ただし同シリーズは、その情報密度と網羅性ゆえにレンガのように分厚いの難点。「重いんだよな」「行かない場所も載ってる」などとぼやき、カッターで分解して持ち歩いていた人に朗報だ。手のひらに収まる、嘘みたいに小さな豆本が登場した。


・豆ガシャ本「地球の歩き方」(500円)

同書が登場したのは、バンダイのカプセルトイ「豆ガシャ本」シリーズだ。カプセルを開けると手のひらサイズの『地球の歩き方』が出てくる。

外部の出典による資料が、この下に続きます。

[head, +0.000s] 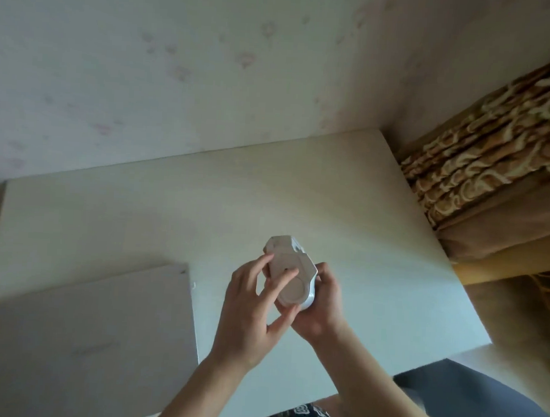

およそ縦5cm×横3.3cmで、マッチ箱と同じか、ひとまわり小さいくらい。


それにもかかわらず、中身がちゃんとガイドブックなのだ! ルーヴル美術館のページであることが、おわかりいただけるだろうか。小さいのに、ものすごい情報量!!

写真もはっきりわかる! マカロン、エクレア、シュークリームといったフランスらしいスイーツの特集だ。

もう、ガイドブックはこれでいいんじゃないか? スーツケースを圧迫することも、街なかで開いて「いかにも平和な日本人観光客です」と犯罪者にアピールすることもなくなる。

120ページ超、フルカラー印刷の大ボリューム。ページを水増しするためにダミーの紙が入っているなんてことはまったくない。すべて有用な情報ページだ。過去に発行された本物のガイドブックの、バンダイオリジナル編集版になっているそう。

裏表紙もしっかり『地球の歩き方』だ。信じられない緻密さ……。

すごいのが、これだけ小さくても字がつぶれたりしていないところ。

ドールハウスづくりのテクニックで、実物を縮小印刷して貼りつけると本や商品パッケージのリアリティが、ぐっと増すというものがある。“海外雑誌の表紙風” の縮小プリントが専門誌の付録でついてきたりした。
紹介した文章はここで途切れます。